Munchkin, a breed under the magnifying glass

Munchkin

Munchkin looks and behaves exactly like any other cat. Characteristic is his very short legs and the habit of standing on two legs, like a squirrel. She is short but confident. I will continue to present Munchkin, a breed under a magnifying glass.

Dachshund cat?!?

During the feline show organized by TICA at Madison Square Garden in New York, in March 1991, a strange cat with very short legs exhibited. This feature immediately earned him the nicknames “Dachshund Cat” and “Basset Hound”.

The name Munchkin, a breed under the magnifying glass, inspired by the Munchkin dwarfs, from the imaginary land of Oz, present in Baum’s book “The Wizard of Oz”.

The Munchkin breed came naturally (it is not “made” by humans). A spontaneous genetic mutation occurred. The resulting gene – responsible for the character of the short legs – is similar to that found in Basset Hound, Dachshund and Corgi.

However, since the 1930s, similar cats had found in England.

Munchkin

Brief History

Officially, however, the first domestic cat to undergo such a mutation (which led to a reduction in legs) discovered in 1944 by Dr HE Williams-Jones. His veterinary records contain a description of four generations of cats that had unusually short paws.

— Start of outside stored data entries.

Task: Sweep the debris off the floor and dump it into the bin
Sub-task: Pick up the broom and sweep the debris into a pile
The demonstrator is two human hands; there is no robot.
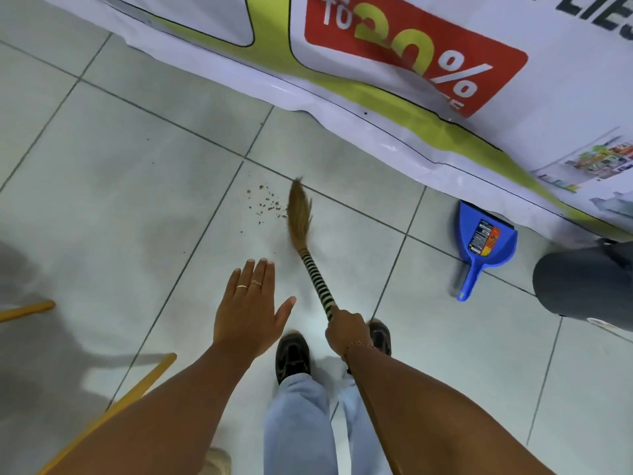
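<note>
The left hand (248, 313) hovers flat with fingers spread, holding nothing. Small brown debris crumbs (265, 205) lie on the pale tiled floor (120, 200), touching the straw hand broom (301, 214), whose striped handle the right hand (346, 332) grips. A blue plastic dustpan (483, 245) lies apart, near the dark grey bin (582, 282).

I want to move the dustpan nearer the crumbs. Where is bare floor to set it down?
Free: the tiles between the broom and the dustpan, and the floor left of the debris, ahead of the open left hand. Crowded: the strip along the banner, the spot around the shoes, and by the yellow sticks at lower left.
</note>
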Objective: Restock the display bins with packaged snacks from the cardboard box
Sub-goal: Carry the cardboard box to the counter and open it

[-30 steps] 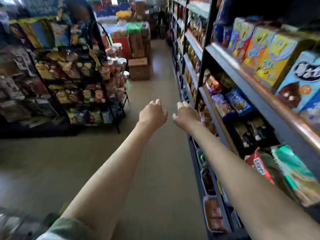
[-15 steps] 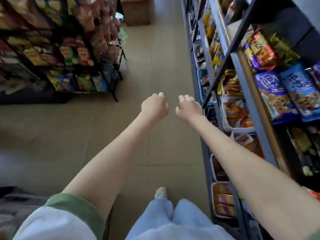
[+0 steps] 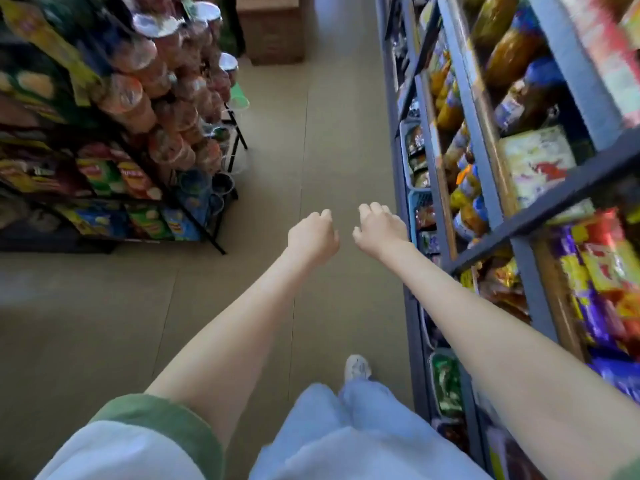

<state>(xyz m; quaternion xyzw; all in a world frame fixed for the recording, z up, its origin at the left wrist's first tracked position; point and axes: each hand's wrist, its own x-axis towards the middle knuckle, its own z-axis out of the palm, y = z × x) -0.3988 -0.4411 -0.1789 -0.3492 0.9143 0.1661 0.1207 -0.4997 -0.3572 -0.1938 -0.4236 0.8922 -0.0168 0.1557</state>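
Head view: beside the shelf (image 3: pixel 412 306) edge, my left hand (image 3: pixel 311 234) and right hand (image 3: pixel 379 230) curl empty, likely kept free for the cardboard box (image 3: pixel 273 32) ahead.

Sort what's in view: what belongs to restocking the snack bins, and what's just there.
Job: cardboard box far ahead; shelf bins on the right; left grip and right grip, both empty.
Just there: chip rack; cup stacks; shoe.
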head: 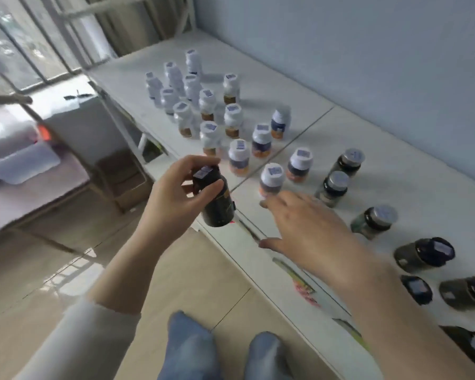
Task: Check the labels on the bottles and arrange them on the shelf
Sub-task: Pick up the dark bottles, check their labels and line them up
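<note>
**One bottle in the air, a reach through a crowded front row**

We saw the left hand (176, 193) curled round a dark brown plastic bottle with a black cap and a small barcode sticker (217, 204). It held the bottle tilted in the air at the front edge of the white shelf (395, 193).

The right hand (310, 231) held nothing. Its fingers were spread and nearly straight, and it was stretched low over the shelf. The fingertips were just beside a white-capped bottle with a navy and orange label (270, 179).

We judged that bottle the likeliest casualty. It stood near the front edge, so a brush from the reaching fingers could knock it into its neighbours or off the shelf.

The left hand's fingers sat high on the dark bottle, near its cap, so a slackened hold could drop it.

Dark jars with grey lids (336, 187) stood close to the right forearm, where a sideways sweep could topple them. The frame was blurred, so we could read no label.
</note>
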`<state>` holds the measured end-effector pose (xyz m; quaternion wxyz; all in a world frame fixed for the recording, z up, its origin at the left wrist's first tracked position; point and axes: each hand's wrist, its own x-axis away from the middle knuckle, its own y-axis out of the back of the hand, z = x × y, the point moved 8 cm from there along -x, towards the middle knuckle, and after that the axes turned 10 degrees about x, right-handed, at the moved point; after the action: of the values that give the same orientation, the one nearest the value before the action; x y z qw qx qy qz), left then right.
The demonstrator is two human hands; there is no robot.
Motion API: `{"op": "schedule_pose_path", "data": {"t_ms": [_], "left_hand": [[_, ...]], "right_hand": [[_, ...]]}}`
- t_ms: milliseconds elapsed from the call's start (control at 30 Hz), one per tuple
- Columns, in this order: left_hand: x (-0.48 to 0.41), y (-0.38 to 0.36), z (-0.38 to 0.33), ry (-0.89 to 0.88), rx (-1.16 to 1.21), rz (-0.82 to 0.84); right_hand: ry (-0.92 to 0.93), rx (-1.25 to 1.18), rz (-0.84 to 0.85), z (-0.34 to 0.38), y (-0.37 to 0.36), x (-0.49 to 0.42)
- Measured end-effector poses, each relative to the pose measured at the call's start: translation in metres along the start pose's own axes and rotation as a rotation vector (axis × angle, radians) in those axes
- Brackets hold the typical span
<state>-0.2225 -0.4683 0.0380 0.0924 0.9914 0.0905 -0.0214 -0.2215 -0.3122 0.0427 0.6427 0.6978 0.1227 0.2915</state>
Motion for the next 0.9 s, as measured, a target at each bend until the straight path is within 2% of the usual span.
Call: {"op": "schedule_pose_path", "data": {"t_ms": [233,433,667,900], "left_hand": [[0.030,0.209,0.057,-0.037,-0.199,-0.325],[0.049,0.361,0.120,0.056,-0.246,-0.484],[0.019,0.478,0.176,0.134,-0.279,-0.605],[-0.068,0.587,0.240,0.286,-0.339,-0.653]], "right_hand": [[0.256,0.094,0.063,0.191,0.006,-0.119],[0.406,0.182,0.109,0.342,0.001,-0.202],[0.518,0.286,0.163,0.443,0.004,-0.308],[0.589,0.290,0.219,0.503,0.007,-0.449]]}}
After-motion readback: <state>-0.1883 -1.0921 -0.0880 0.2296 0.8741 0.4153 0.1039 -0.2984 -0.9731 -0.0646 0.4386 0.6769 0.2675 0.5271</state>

The document mentions, among other things, an eight-and-a-half-year-old black female who said to have lived a long and healthy life. And his puppies enjoyed iron health.

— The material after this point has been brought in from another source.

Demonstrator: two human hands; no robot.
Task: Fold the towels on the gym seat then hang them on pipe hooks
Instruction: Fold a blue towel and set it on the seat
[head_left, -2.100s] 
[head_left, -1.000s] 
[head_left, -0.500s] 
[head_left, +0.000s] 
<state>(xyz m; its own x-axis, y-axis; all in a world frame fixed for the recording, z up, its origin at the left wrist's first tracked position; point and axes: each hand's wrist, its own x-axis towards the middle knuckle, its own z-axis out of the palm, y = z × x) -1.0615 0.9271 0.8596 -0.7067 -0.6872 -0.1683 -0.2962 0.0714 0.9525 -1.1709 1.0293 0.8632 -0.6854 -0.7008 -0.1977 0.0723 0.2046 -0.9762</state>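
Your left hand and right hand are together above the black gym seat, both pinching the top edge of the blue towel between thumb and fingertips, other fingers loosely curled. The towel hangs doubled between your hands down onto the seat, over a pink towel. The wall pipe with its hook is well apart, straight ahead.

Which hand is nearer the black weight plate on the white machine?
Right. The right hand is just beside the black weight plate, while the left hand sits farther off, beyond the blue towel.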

Unfortunately, Munchkin’s cats disappeared during World War II. The genetic line has been permanently lost. In 1953, Vonmax Egouthiel in Hamburg, Germany, described a cat he had seen in Stalingrad with very short paws. This feature did not seem to hinder his freedom of movement and agility in any way. Vonmax Egouthiel had noticed that the lantern was particularly playful, both with humans and other kittens.

Sometimes, however, he would stand on his hind legs, as if he were a bunny or a squirrel. This surprised and delighted him greatly. For this reason, he jokingly nicknamed her “the Stalingrad kangaroo kitten”.

Munchkin

The day before Vonmax Egouthiel returned to Germany, the strange feline adopted by a Russian physicist. No information about her has Although short-legged cats thought to have disappeared from Europe, their presence is again mentioned in New England in 1970.

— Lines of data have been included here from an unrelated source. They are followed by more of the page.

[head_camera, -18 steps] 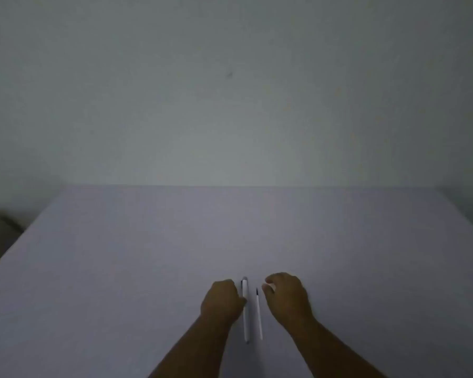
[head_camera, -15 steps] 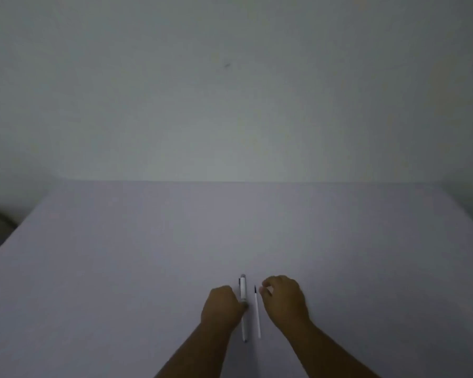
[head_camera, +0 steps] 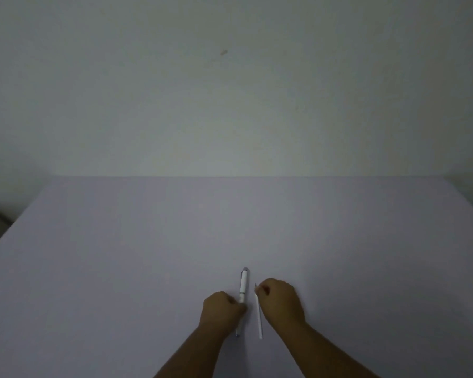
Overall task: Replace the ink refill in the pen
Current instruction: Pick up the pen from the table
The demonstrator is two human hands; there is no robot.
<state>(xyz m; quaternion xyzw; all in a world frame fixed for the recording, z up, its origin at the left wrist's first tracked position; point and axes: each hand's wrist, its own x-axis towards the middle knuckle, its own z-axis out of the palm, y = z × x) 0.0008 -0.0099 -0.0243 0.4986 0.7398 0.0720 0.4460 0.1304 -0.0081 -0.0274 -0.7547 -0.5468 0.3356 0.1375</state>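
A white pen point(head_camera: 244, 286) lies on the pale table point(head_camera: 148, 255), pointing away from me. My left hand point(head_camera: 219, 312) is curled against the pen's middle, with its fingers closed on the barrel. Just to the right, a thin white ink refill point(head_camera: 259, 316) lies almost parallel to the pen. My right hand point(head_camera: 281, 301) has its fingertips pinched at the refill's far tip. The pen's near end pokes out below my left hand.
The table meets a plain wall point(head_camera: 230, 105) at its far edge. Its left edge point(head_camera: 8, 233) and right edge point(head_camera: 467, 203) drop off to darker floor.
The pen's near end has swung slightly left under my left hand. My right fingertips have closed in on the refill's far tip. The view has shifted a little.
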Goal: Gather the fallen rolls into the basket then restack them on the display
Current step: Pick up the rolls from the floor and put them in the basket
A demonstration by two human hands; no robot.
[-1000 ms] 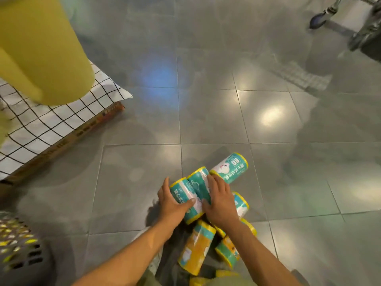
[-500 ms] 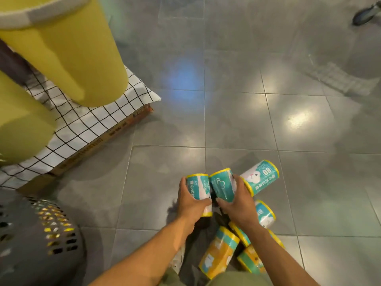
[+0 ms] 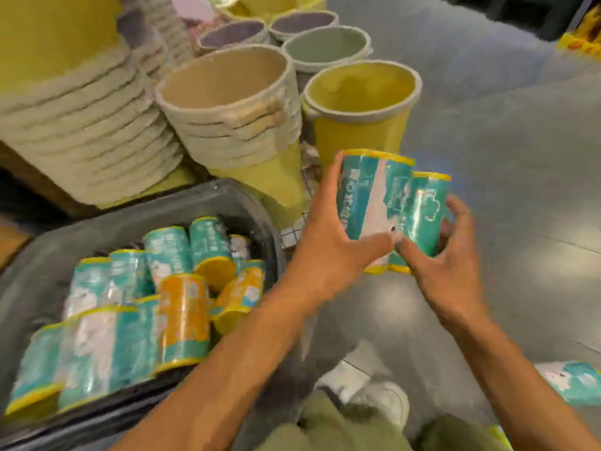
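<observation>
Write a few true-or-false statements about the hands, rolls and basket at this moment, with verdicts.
1. The left hand and right hand hold two teal rolls between them. True.
2. The held rolls are inside the grey basket. False: they are in the air to its right.
3. The basket holds an orange roll among teal ones. True.
4. Every roll in view is held or in the basket. False: a stray teal roll lies at the lower right edge.

The held rolls [image 3: 383, 203] are teal and white with yellow rims, as are most basket rolls [image 3: 97, 346]; one orange roll [image 3: 183, 314] shows too. The basket [image 3: 227, 190] is dark grey, one bin [image 3: 234, 138] beige, the next bin [image 3: 357, 131] mustard yellow, the tiled floor [image 3: 520, 141] glossy grey, trousers [image 3: 325, 431] olive, shoe [image 3: 377, 398] white
</observation>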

Around 1980, it was also mentioned in Louisiana. In 1983, Sandra Hochendel found a pregnant bicolour (black and white) cat in her truck parking lot with short paws. He adopted her immediately, delighted by her funny appearance, very similar to that of a bunny. He christened it Blackberry.

One of the offspring of this cat – named Toulouse – given to a friend of the Hochendel family, Key LaFrance, who contributed significantly to the popularization of the breed.

An in-depth study of short-legged cats conducted by Dr Solveig Pflueger, a geneticist at Baystate Medical Center and a professor at Tufts Medical School in Boston. Dr David Biller, a veterinary radiologist at Ohio State School of Veterinary Medicine, also participated in the study.

The degree of transmission of the character of the short legs evaluated. The effects of changes in the skeleton of the limbs on the life expectancy of Munchkin cats determined. “Have you ever tried to catch a ferret?” asked Solveig Pflueger when the audience had doubts that Munchkin could move perfectly normally.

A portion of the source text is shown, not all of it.